**Data shown**

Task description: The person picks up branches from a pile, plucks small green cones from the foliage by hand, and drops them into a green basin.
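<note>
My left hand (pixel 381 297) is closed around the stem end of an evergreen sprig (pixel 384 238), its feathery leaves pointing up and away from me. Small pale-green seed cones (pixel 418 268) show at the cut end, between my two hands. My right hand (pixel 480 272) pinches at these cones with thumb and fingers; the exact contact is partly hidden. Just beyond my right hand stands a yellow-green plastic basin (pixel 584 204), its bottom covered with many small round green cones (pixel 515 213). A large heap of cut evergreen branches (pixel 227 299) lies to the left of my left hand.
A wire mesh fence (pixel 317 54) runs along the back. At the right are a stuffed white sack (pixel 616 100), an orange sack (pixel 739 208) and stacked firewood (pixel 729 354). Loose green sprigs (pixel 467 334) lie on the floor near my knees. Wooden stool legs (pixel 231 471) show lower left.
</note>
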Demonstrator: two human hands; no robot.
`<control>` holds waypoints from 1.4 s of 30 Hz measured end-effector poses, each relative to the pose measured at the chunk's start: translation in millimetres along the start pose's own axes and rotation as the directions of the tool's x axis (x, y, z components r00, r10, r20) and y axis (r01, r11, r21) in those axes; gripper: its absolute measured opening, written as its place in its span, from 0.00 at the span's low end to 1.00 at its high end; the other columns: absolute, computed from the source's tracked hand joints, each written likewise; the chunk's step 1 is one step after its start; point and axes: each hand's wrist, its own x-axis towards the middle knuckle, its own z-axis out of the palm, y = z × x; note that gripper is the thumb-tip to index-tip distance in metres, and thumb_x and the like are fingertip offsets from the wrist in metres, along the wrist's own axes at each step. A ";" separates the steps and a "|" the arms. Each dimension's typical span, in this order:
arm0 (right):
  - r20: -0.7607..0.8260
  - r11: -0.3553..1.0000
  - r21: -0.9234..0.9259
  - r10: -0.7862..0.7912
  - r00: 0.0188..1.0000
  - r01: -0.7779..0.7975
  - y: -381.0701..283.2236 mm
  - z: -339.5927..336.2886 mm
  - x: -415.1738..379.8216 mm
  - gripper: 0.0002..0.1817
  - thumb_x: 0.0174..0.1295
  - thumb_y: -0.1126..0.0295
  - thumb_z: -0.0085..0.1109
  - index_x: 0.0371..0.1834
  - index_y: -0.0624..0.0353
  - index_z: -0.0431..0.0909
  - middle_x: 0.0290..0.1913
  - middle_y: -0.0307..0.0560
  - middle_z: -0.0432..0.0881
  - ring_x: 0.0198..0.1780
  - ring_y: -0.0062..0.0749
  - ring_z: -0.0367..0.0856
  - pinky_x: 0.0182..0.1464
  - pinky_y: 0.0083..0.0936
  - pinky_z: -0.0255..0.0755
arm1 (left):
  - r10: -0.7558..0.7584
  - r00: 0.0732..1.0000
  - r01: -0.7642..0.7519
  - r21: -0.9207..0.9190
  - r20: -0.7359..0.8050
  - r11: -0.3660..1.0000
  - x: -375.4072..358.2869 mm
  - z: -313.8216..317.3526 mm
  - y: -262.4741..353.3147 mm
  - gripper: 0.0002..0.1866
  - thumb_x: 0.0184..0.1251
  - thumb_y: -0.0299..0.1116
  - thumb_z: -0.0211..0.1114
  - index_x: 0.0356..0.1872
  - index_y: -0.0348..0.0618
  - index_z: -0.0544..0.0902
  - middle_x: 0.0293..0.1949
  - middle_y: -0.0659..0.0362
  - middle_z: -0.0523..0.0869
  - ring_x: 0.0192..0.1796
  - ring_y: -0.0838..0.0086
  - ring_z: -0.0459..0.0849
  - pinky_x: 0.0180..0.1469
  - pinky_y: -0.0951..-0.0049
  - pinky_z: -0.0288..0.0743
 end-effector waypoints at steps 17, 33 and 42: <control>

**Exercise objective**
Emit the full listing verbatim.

**Solution to this problem**
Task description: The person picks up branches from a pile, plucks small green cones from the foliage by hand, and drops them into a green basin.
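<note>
My left hand (pixel 381 297) is closed around the stem end of an evergreen sprig (pixel 384 238), its feathery leaves pointing up and away from me. Small pale-green seed cones (pixel 418 268) show at the cut end, between my two hands. My right hand (pixel 480 272) pinches at these cones with thumb and fingers; the exact contact is partly hidden. Just beyond my right hand stands a yellow-green plastic basin (pixel 584 204), its bottom covered with many small round green cones (pixel 515 213). A large heap of cut evergreen branches (pixel 227 299) lies to the left of my left hand.
A wire mesh fence (pixel 317 54) runs along the back. At the right are a stuffed white sack (pixel 616 100), an orange sack (pixel 739 208) and stacked firewood (pixel 729 354). Loose green sprigs (pixel 467 334) lie on the floor near my knees. Wooden stool legs (pixel 231 471) show lower left.
</note>
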Demonstrator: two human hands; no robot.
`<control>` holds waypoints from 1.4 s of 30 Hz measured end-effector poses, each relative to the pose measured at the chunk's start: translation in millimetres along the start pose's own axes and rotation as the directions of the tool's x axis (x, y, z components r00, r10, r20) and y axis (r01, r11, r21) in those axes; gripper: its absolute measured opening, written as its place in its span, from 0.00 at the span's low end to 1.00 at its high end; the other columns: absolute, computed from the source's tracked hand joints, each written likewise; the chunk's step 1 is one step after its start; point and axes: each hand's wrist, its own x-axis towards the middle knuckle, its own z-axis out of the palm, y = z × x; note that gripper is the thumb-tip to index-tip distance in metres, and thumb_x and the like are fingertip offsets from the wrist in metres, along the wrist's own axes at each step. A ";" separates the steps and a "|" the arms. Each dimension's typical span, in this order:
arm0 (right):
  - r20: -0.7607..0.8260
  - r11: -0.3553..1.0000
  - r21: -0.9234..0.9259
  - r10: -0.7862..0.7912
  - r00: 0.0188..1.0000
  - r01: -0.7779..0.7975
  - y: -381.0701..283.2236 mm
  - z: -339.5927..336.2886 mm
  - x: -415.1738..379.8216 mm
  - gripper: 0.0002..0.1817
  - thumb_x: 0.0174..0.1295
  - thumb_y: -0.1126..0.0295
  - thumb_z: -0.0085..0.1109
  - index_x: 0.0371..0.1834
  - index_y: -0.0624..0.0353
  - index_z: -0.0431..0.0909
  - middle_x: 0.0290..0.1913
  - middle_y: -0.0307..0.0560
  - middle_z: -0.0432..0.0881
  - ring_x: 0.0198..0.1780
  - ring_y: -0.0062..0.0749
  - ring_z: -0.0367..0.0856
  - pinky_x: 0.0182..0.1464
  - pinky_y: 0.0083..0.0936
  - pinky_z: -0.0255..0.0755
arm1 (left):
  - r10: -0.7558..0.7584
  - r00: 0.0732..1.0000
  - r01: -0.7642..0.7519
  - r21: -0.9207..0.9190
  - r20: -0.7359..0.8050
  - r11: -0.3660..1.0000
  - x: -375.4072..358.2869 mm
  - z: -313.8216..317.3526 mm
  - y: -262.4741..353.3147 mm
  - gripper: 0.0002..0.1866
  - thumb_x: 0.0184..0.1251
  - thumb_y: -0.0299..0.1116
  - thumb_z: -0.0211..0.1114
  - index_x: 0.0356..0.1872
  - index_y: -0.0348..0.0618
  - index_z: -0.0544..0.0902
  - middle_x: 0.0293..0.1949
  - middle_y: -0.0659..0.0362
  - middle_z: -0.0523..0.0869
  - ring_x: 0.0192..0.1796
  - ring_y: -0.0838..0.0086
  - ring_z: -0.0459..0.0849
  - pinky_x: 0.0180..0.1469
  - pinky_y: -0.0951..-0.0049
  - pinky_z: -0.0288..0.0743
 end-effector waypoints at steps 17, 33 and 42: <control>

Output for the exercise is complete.